Conference call to be held on August 8, 2019 at 8:30 am EDT/1:30 pm BST
LONDON, Aug. 08, 2019 (GLOBE NEWSWIRE) -- Autolus Therapeutics plc (AUTL), a clinical-stage biopharmaceutical company developing next-generation programmed T cell therapies, today announced its financial and operational results for the second quarter ended June 30, 2019.
In April, Autolus announced the presentation of initial data from the ongoing Phase 1/2 ALLCAR19 clinical trial of AUTO1 in adult ALL at the American Association for Cancer Research (AACR) Annual Meeting 2019 in Atlanta, Georgia. As of the data cutoff date of May 18, 2019, 13 patients were leukapheresed, and products for 12 patients were manufactured, including 7 with Autolus’ semi-automated, fully enclosed manufacturing process. Using the Lee criteria, there were no patients with severe cytokine release syndrome (CRS) (≥ Grade 3), and only 2 of 10 patients (20%) with Grade 2 CRS. Tocilizumab was used in 2 of 10 patients (20%). None of the patients were admitted to intensive care due to CRS. One patient developed delayed Grade 3 neurotoxicity following high levels of CAR T expansion, which resolved promptly following administration of steroids. Four patients died while enrolled in the trial, 2 due to progression of the disease and 2 due to sepsis, a common complication in patients with advanced ALL. Nine patients were evaluable for response at 1 month with 8 (88%) achieving a molecular complete response. One patient died of sepsis before the one-month evaluation point. At a median follow-up of 5 months (range 0.62-10.6 months), 6 of 10 patients were alive and continue to be in molecular remission with continued evidence of ongoing B cell aplasia and CAR T persistence.

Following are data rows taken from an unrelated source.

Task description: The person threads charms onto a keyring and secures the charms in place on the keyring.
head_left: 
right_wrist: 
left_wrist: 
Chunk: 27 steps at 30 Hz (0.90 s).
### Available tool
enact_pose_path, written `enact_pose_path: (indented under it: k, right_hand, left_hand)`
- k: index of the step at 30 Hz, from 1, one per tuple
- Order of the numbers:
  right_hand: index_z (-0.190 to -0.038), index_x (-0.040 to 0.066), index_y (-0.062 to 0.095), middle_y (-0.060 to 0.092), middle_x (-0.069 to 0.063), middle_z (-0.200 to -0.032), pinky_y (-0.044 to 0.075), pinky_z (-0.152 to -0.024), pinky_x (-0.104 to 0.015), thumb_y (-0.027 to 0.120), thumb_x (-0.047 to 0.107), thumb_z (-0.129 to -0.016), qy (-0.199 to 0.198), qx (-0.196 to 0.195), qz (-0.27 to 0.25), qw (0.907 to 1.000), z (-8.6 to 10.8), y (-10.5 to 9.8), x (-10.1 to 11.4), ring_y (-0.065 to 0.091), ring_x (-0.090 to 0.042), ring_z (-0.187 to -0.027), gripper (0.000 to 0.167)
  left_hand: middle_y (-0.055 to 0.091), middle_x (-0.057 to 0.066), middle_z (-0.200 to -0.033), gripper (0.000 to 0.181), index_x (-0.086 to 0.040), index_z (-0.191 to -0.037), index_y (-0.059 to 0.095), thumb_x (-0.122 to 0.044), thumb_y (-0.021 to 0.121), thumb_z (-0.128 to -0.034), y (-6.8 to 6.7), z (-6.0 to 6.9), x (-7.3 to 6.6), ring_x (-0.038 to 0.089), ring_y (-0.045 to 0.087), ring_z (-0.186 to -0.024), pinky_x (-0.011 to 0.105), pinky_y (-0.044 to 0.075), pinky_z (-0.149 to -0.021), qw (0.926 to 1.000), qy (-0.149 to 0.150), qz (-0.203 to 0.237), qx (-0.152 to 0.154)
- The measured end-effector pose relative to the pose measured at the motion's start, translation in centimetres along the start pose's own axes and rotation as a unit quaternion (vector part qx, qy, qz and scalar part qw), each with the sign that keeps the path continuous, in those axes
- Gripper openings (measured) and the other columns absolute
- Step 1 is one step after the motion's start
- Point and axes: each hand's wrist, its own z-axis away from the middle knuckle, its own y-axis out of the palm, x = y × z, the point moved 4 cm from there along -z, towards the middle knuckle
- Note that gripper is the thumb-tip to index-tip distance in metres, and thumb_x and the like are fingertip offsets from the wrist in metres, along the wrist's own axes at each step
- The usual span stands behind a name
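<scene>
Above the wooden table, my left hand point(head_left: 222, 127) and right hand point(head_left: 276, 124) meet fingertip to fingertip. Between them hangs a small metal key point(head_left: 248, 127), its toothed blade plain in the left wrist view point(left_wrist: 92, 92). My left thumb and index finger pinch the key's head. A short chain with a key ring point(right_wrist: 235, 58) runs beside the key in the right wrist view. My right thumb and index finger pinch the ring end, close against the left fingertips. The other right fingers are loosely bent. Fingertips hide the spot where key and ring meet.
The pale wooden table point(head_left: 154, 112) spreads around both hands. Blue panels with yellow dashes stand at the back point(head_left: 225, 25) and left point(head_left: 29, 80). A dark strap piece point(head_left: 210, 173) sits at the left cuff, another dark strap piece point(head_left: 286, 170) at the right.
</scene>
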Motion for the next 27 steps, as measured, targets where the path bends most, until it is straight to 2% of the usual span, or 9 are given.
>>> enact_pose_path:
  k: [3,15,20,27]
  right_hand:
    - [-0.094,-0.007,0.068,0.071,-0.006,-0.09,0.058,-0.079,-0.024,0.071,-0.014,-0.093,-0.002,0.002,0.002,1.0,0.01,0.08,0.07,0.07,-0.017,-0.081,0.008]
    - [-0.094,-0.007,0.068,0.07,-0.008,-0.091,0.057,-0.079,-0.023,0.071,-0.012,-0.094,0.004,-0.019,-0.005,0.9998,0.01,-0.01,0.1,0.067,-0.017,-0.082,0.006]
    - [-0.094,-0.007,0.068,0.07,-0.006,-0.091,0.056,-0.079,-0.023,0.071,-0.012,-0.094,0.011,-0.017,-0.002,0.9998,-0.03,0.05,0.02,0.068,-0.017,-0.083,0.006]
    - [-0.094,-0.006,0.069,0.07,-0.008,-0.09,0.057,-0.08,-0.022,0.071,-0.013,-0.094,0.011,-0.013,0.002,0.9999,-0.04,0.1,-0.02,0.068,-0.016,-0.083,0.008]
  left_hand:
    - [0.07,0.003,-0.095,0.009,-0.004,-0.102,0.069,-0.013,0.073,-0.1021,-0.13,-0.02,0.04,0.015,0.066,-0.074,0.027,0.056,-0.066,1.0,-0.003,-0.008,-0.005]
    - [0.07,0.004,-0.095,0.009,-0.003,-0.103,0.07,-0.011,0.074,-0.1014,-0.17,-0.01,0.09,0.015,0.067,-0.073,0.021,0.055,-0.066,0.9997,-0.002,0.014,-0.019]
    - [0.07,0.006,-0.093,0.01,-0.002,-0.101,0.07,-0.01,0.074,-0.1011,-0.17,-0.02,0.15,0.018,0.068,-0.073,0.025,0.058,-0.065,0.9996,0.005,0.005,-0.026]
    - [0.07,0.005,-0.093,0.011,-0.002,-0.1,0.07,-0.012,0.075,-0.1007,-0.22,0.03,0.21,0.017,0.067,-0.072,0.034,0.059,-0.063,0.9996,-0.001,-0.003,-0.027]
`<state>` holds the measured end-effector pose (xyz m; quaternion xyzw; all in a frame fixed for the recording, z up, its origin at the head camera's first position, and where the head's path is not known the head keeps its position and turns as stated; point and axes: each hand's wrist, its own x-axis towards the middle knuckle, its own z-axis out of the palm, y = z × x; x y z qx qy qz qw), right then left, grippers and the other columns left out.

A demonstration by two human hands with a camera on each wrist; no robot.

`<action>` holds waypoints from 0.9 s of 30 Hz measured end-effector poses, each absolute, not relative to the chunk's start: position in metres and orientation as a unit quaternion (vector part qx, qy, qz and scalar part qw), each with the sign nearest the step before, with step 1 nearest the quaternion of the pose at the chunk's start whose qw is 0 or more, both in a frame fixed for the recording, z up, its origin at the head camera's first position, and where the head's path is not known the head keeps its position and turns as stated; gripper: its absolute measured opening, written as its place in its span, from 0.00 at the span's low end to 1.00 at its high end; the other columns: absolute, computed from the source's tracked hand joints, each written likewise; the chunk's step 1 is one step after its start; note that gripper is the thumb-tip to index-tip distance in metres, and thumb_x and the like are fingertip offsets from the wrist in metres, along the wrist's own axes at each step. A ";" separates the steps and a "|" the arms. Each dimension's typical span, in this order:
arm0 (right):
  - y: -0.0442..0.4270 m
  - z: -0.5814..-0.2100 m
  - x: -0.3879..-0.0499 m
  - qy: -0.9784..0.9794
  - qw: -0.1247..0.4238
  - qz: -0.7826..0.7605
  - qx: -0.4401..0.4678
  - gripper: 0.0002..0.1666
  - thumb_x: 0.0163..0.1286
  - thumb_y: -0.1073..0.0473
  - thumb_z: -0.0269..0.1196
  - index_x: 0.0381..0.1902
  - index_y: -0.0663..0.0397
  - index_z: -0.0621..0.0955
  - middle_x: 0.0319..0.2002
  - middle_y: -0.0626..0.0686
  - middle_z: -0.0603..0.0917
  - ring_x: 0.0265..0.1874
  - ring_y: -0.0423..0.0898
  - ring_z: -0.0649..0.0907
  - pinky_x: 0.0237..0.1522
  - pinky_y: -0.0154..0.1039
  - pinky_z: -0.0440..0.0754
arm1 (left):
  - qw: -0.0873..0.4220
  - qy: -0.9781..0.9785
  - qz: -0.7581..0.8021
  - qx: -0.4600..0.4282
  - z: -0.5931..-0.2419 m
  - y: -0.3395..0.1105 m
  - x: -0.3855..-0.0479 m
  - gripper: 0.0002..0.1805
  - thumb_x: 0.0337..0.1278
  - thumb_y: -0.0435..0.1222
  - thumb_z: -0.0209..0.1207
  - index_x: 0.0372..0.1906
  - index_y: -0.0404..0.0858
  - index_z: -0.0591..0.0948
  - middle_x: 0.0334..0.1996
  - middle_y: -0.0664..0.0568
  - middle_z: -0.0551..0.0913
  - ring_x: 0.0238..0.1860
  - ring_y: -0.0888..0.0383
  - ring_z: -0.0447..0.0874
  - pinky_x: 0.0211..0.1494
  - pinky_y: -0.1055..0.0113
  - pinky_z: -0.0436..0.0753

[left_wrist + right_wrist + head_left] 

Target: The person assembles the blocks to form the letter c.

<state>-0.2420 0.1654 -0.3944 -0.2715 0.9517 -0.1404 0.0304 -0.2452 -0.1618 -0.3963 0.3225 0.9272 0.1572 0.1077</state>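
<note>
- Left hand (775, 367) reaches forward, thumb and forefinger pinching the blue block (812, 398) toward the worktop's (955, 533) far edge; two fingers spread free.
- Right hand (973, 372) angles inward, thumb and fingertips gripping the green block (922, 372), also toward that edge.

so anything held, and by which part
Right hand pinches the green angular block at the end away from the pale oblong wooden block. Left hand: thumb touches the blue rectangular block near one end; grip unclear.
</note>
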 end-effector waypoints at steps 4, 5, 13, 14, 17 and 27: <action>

In April, Autolus completed an underwritten public offering of 4,830,000 American Depositary Shares (“ADSs”) representing 4,830,000 ordinary shares, at a public offering price of $24.00 per ADS, which includes an additional 630,000 ADSs issued upon the exercise in full of the underwriters’ option to purchase additional ADSs. Aggregate net proceeds to Autolus, after underwriting discounts but before estimated offering expenses, were $108.8 million.
Pipeline Updates and Anticipated Milestones:
Initiation of a Phase 2 registration trial of AUTO1 in adult ALL in the fourth quarter of 2019 (pending regulatory feedback). Updated Phase 1 data from the ALLCAR19 clinical trial is expected at ASH 2019.
Decision on Phase 2 initiation for the Alexander study of AUTO3 in DLBCL is expected for mid-2020. Interim Phase 1 data is expected at ASH 2019.
Development of AUTO1 in pediatric ALL as part of a pediatric investigational program (PIP). Next data update from CARPALL clinical trial is expected at ASH 2019. Development program includes a next generation version of AUTO1 (AUTO1NG), which incorporates the CD19 CAR of AUTO1 and a novel CD22 CAR. First preclinical data on CD22 CAR expected to be presented at ASH 2019.
Additional presentations targeted for ASH 2019 are: data from AMELIA clinical trial of AUTO3 in pediatric ALL and data from clinical trial of AUTO2 in multiple myeloma.
Next generation (NG) programs for AUTO1, AUTO2, AUTO3 and AUTO6 are expected to enter the clinic in 2020.
“This quarter we have focused on expanding operations at our clinical manufacturing site at the Catapult Cell and Gene facility in Stevenage, UK, enabling us to meet our expected clinical trial demand, including a registration trial with AUTO1. In April, we presented encouraging data on our ALLCAR19 clinical trial of AUTO1 in adult ALL. These data show that AUTO1 is well differentiated from the standard of care in ALL and other CAR T products in development, reaching a high level of clinical activity without inducing severe cytokine release syndrome,” stated Dr. Christian Itin, chairman and chief executive officer of Autolus. “For the remainder of 2019, our efforts are focused on moving AUTO1 into a Phase 2 registration trial in adult ALL and advancing AUTO3 in DLBCL toward a Phase 2 decision point in Q2 2020.”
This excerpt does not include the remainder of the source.